I've picked up a virus and it's gone to my chest. On Facebook I've been channeling my inner "Lemmy" but now I sound like him too! I've got a horrible, painful cough and I'm a little breathless. AJ has had to go away for a meeting and won't be back till tonight, but actually that's quite a good thing. I can just attend to my own needs. Interesting isn't it? I start finding my voice and then I contract laryngitis.
I get very excited when my immune system actually has a response. I had the first cold in five years earlier this year, and this is the first chest thing I've had in about ten. I started the HRT (hormone replacement therapy) this week. The first morning after I applied a patch I woke up feeling different. I couldn't quite work out what it was at first, but I realise I'm waking up without headaches. Also, I'm sleeping better. I'm not getting up two or three times in the night for a hot flush and a pee.
Thanks for all your support and advice about my problem with my work capability assessment. I've written a letter asking for them to look at their decision again including some facts I think they have overlooked and some supporting evidence from my own records. I've also asked my doctor to write to them. As you are aware, this kind of thing takes effort. So far it's taken me three days and I've yet to post the letter. I did deliver a note to my doc as I was there on Monday anyway having blood tests. That was the last time I went out. I wonder if the reason I'm as unwell as I am is due, in part, to this stress.
One of the bits of information I'm sending them is from Moodscope which is a website where you can go and record your mood on a daily basis. You answer a quiz which is randomised and it tracks your mood on a graph.
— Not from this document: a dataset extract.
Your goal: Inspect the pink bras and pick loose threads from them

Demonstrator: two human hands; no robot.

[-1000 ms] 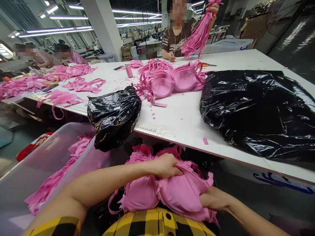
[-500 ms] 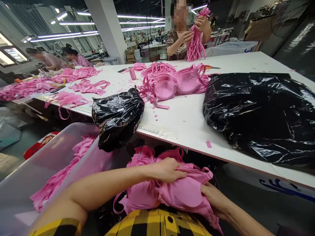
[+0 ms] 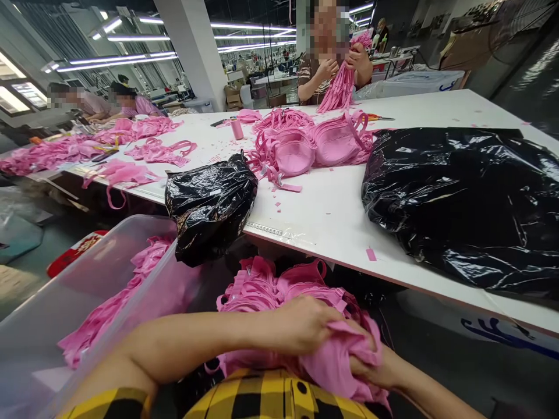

When I've tracked my energy, mood and pain in the past there has been a strong correlation with my mood. I know it's a bit chicken and eggy but generally my energy follows my mood rather than the other way around. I showed a couple of months' worth of graphs to my doc recently and she said something on the lines of 'oh good god'. I fluctuate wildly between extremes. It'll be interesting to see if the HRT makes a difference to that.
The trouble with this illness it makes one so introspective and self-focussed. Something from the outside world is fascinating me though, and that is the rescue of the Chilean miners. Every couple of hours there is this astonishing rebirth as another one comes blinking into the light. Can you imagine that? Can you imagine how precious life would be after waiting all that time in the dark? It's a story that captures the imagination on so many levels. Many of us are imprisoned in different ways, by our illness or past experiences. Sometimes prisons are of our own making or foisted upon us by others. The miners give us hope that we can unchain ourselves and emerge; changed but free.